Так замыкается круг «адских мук» Павлюка, человека, по существу, похороненного еще при жизни теми, в ком господствует хищническое начало, стремление к обогащению любой ценой. А вскоре последовавшая кончина старого мастера и его похороны, когда «ранним утром, часов, может быть, в семь или в половине восьмого, тело его, говорят, положили в телегу, в желтый полицейский гроб...», становятся своеобразной модификацией апокалиптической «второй смерти».

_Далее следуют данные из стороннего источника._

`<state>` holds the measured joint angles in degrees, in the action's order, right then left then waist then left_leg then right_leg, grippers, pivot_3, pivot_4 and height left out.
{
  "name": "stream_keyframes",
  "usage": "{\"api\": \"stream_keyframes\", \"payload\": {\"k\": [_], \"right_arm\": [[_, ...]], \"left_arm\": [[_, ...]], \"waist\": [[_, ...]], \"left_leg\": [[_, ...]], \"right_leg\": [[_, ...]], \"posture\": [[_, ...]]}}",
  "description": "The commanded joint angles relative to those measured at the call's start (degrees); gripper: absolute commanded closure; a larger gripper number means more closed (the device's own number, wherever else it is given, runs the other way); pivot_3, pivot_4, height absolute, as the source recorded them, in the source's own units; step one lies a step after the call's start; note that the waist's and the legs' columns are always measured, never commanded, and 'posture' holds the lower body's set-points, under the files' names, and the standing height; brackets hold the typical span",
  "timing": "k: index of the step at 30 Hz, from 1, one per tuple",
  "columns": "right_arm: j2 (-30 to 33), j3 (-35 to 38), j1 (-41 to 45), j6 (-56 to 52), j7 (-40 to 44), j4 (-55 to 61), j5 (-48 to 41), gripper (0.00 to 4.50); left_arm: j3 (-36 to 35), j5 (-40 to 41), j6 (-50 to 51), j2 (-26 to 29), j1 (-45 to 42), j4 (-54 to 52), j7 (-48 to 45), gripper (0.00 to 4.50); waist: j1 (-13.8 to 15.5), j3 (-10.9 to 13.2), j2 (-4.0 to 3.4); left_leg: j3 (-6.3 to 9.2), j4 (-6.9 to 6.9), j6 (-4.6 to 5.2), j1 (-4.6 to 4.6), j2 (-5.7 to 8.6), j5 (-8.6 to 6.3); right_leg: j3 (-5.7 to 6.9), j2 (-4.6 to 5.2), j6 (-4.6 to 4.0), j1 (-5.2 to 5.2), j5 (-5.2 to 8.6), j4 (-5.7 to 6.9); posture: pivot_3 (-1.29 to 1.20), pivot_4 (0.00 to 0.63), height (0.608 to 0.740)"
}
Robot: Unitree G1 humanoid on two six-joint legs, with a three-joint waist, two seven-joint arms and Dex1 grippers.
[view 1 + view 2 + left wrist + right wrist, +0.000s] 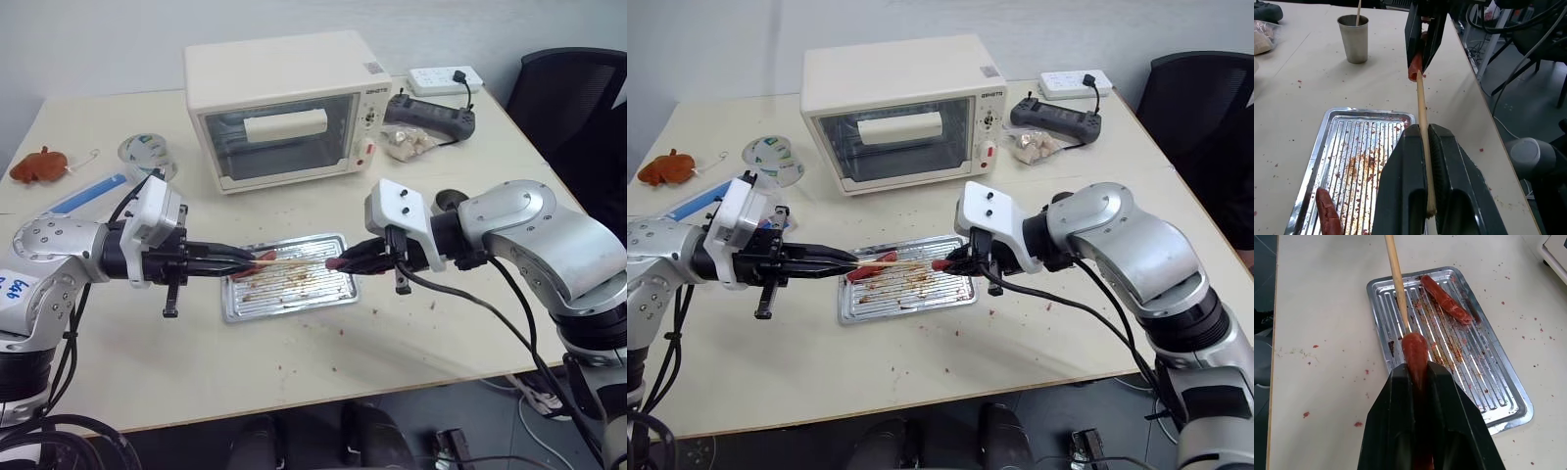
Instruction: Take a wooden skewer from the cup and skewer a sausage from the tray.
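Left tool: my left tool (pixel 238 260) is clamped on the wooden skewer (pixel 1421 115); the stick runs straight out between its two black fingers, roughly level, toward my right tool.

Right tool: my right tool (pixel 345 261) is closed around the sausage (pixel 1415 352). The dark red end sticks out past its fingertips, facing my left tool.

Skewer and sausage: the skewer's far end meets the exposed end of the sausage just ahead of my right tool's fingertips. In the right wrist view the stick touches the sausage's tip; how deep it sits in the meat I cannot tell.

Tray: the tray (pixel 338 292) lies on the desk (pixel 411 333) below and between my two tools, under the skewer. Its ribbed base is stained with brown grease.

Second sausage: another red sausage (pixel 1445 299) lies in the tray, closer to my left tool than to my right, apart from the one I hold.

Cup: the cup (pixel 1354 38) stands upright on the desk beyond my right tool, well apart from the tray, with one stick (pixel 1358 11) standing in it.

Oven: a cream toaster oven (pixel 284 108) sits on the desk beyond both tools, past the tray's far edge.

Crumbs: small red specks dot the desk around the tray.
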<state>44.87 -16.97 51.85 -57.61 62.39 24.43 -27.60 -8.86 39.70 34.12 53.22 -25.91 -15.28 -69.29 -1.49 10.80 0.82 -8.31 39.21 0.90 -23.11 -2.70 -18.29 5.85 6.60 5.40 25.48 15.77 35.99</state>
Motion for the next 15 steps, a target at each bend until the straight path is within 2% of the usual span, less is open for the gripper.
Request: {"api": "stream_keyframes", "payload": {"k": [1, 15], "right_arm": [[-0.09, 3.36, 2.10, -0.76, -0.86, 2.53, -2.02, 4.42], [1.19, 4.20, 1.87, -1.66, -2.40, 3.14, -3.72, 4.42]], "left_arm": [[-0.21, -0.42, -1.06, -0.50, -0.28, -0.46, 0.63, 4.50], [-0.98, -1.37, -2.33, 0.39, 0.08, 1.43, -0.02, 4.50]], "waist": [[0.01, 0.00, 0.00], [0.00, 0.00, 0.00]], "left_leg": [[0.00, 0.00, 0.00, 0.00, 0.00, 0.00], [-0.02, 0.01, 0.00, 0.00, 0.01, 0.00]], "right_leg": [[0.00, 0.00, 0.00, 0.00, 0.00, 0.00], [0.00, 0.00, 0.00, 0.00, 0.00, 0.01]], "posture": [[0.00, 0.150, 0.740], [0.00, 0.150, 0.740]]}}
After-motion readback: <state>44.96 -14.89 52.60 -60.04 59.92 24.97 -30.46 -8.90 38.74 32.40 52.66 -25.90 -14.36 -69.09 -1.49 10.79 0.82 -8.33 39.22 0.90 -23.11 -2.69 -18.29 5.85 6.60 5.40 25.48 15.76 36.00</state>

Образ страшного суда возникает вновь в историко-биографической повести «Интересная жизнь», которая создавалась на протяжении нескольких десятилетий. Замысел возник еще в 30-х годах, когда П.Ф. Нилин только начинал свой путь в большую литературу. Тогда был написан рассказ «Профессор Бурденко», увидевший свет на страницах журнала «Новый мир» в 1937 году, но не ставший творческим достижением писателя. В конце 60-х годов, будучи уже зрелым и признанным художником, П.Ф. Нилин возвращается к этому материалу. Появляется первая редакция повести, а затем и окончательный вариант. «Новая встреча» с героем давнего рассказа состоялась под знаком углубления исследования процесса формирования человека в контексте большой Истории. Художественно обрабатывая факты, П.Ф. Нилин стремился прежде всего к воплощению концепции духовно одаренной личности, разрушающей в процессе становления сословно-классовые и субъективно-психологические ограничения.

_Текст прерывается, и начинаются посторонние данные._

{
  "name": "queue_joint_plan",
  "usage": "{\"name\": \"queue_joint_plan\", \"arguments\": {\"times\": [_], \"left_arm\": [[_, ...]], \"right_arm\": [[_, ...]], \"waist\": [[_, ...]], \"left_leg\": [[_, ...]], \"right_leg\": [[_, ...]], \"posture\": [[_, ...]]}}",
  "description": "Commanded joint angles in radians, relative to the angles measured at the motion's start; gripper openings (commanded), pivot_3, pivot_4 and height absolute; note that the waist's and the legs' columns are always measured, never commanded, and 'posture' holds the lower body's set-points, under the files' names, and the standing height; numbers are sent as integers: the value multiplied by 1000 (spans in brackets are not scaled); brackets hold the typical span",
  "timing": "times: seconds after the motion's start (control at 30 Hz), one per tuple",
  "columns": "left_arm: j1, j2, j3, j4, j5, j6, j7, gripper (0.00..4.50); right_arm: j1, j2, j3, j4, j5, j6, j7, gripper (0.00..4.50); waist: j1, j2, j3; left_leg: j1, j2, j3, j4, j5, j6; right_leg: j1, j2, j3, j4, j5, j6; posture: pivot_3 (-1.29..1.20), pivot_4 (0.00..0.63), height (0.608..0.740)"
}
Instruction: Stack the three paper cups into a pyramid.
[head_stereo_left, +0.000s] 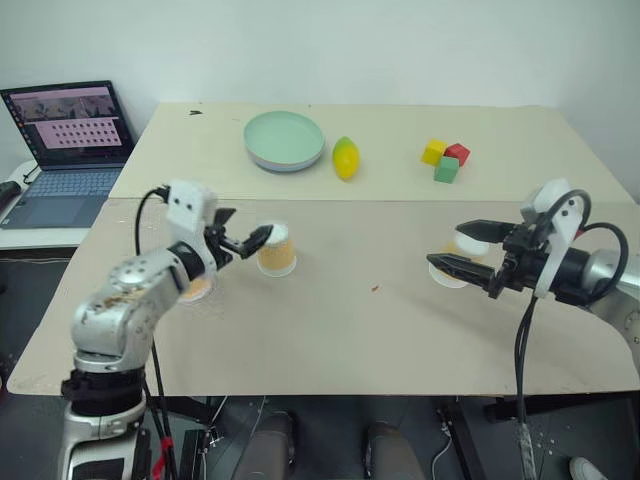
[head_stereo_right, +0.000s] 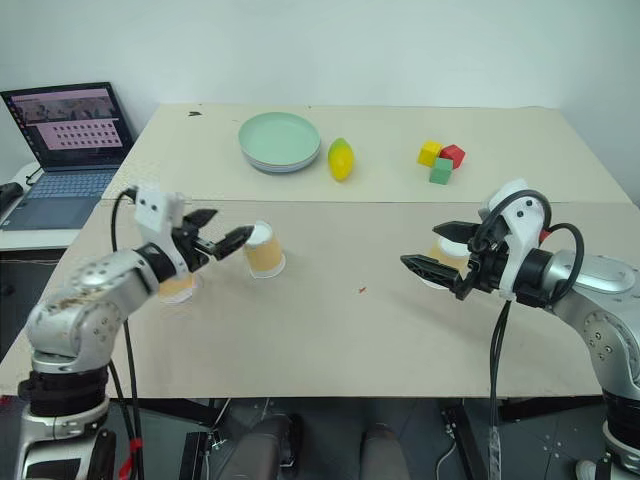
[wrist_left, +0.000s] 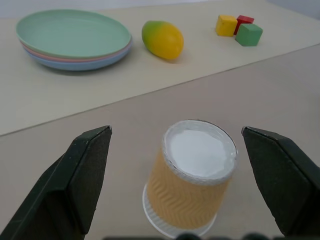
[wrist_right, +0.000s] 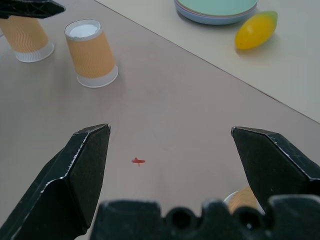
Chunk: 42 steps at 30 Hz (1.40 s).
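My robot has 2 silver-grey metal arms with worn, scuffed shells. Each wrist carries a white block, and black cables loop from it along the arm. The left claw (head_stereo_left: 247, 240) and right claw (head_stereo_left: 452, 247) have 2 black, pointed, wedge-shaped fingers.

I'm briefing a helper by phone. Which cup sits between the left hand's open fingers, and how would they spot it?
On the nearer tan table, look left to the left hand. The cup at its fingertips stands upside down, white base up, while another cup sits behind the arm.
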Motion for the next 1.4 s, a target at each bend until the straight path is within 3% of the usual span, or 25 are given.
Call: {"name": "queue_joint_plan", "arguments": {"times": [0.03, 0.83, 1.27, 1.3, 1.4], "left_arm": [[-6, -1, -10, -31, 28, -19, 22, 4425], [-10, -67, -148, 108, 175, -149, 9, 4425], [-63, -112, -159, 224, 227, -224, -2, 4425], [-64, -117, -159, 227, 225, -226, -6, 3911], [-66, -123, -160, 228, 230, -227, -14, 2973]], "right_arm": [[1, -4, -31, -26, 0, -24, 3, 4500], [38, 9, -83, -103, 53, 5, -47, 4500], [50, -3, -101, -150, 118, 36, -67, 4500], [51, -3, -102, -151, 117, 36, -68, 4500], [56, -7, -108, -153, 117, 36, -71, 4500]], "waist": [[0, 0, 0], [0, 0, 0], [0, 0, 0], [0, 0, 0], [0, 0, 0]], "left_leg": [[0, 0, 0, 0, 0, 0], [0, 0, 0, 0, 0, 0], [0, 0, 0, 0, 0, 0], [0, 0, 0, 0, 0, 0], [0, 0, 0, 0, 0, 0]], "right_leg": [[0, 0, 0, 0, 0, 0], [0, 0, 0, -1, 0, 0], [0, 0, 0, -1, 0, 0], [0, 0, 0, -1, 0, 0], [0, 0, 0, -1, 0, 0]], "posture": [[0, 150, 740], [0, 150, 740], [0, 150, 740], [0, 150, 740], [0, 150, 740]]}}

Образ Страшного суда «входит» в произведение, когда главный герой делает решающий шаг в борьбе с самим собой, в преодолении страха перед «мрачноватым двухэтажным зданием» анатомического театра, где занимались студенты-медики Томского университета. Конкретно-жизненное описание мертвецкой, куда приходит Николай Бурденко, «развертывается» через библейскую ассоциацию: «Ад с кипящими котлами и шипящими сковородами, на которых, как известно, поджаривают грешников, ад, знакомый Бурденко с детства по лубочным картинкам «Страшного суда», выглядел бы в натуральном виде едва ли намного страшнее того, что можно было здесь увидеть.
На цементном полу лежали в разных позах обнаженные покойники и покойницы с оскаленными зубами, с выпученными глазами и распоротыми внутренностями. И в ваннах, заполненных чем-то желтым, тоже лежали покойники. А один застыл в сидячей позе на столе — мужчина, но с длинными волосами, «как у священника». Перед героем открывается глобальная катастрофичность человеческого бытия. И точкой опоры, как и в рассказе «Знаменитый Павлюк», выступает профессиональное мастерство, овладение секретами которого мыслится одновременно и как личностное становление.

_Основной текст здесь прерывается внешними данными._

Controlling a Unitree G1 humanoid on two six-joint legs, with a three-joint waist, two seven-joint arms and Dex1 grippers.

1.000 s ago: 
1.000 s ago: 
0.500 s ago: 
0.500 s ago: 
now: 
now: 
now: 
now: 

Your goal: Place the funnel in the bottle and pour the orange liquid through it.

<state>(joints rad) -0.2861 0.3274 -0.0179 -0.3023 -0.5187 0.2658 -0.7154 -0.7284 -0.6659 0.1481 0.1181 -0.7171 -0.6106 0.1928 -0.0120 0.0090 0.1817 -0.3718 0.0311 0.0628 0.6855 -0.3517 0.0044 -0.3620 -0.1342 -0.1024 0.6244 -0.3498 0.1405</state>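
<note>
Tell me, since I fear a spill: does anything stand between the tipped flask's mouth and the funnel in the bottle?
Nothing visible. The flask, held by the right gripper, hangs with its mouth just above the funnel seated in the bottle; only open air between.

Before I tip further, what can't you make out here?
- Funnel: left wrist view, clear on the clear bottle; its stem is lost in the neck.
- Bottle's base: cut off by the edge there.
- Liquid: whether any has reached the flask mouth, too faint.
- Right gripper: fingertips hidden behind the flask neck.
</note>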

Служитель анатомического театра Тимофеич так говорит, предупреждая возможный вопрос Николая Бурденко, о трупе, находящемся в столь странной позе: «Это ассистент Зверев его тут положил. Хотел с ним заниматься. Да вот, видишь, не пришел. А я-то знал этого волосатика. Это певчий из церковного хора, Федор Федорович». Возникает резкий контраст с предшествующим абзацем, обусловленный спокойной, будничной интонацией этой фразы, дополнительно усиливаемой просторечным словом «волосатик» и замечанием-ремаркой о том, что, произнося ее, Тимофеич «стал закуривать». Смерть, таким образом, как бы отступает перед личностью, сумевшей освободиться от страха и «... вступить ...в этот скорбный мир, где конец человеческого существования чуть приоткрывает пытливому глазу хотя бы некоторые из самых сокровенных тайн», и утвердиться там. Образ Страшного суда, следовательно, выступает в повести «Интересная жизнь» как одно из средств соединения «достоверности документа, очерка с бесконечностью проблем философского жанра».
Размышляя о наиболее характерных и плодотворных тенденциях в развитии литературы, П.Ф. Нилин говорил: «В молодости я любил слово «диапазон», понимая под этим умение писателя рассматривать малое в большом и большое в малом. Диапазон, размах замысла, имеющий в виду главные проблемы жизни, сообщает произведению общечеловеческое звучание. Чем шире у писателя диапазон, тем необходимее он оказывается человечеству. Именно в соответствии с диапазоном литераторы могут быть расценены как великие, большие и не очень большие».
Л-ра: Классические традиции в русской советской литературе. – Куйбышев, 1985. – С. 111-119.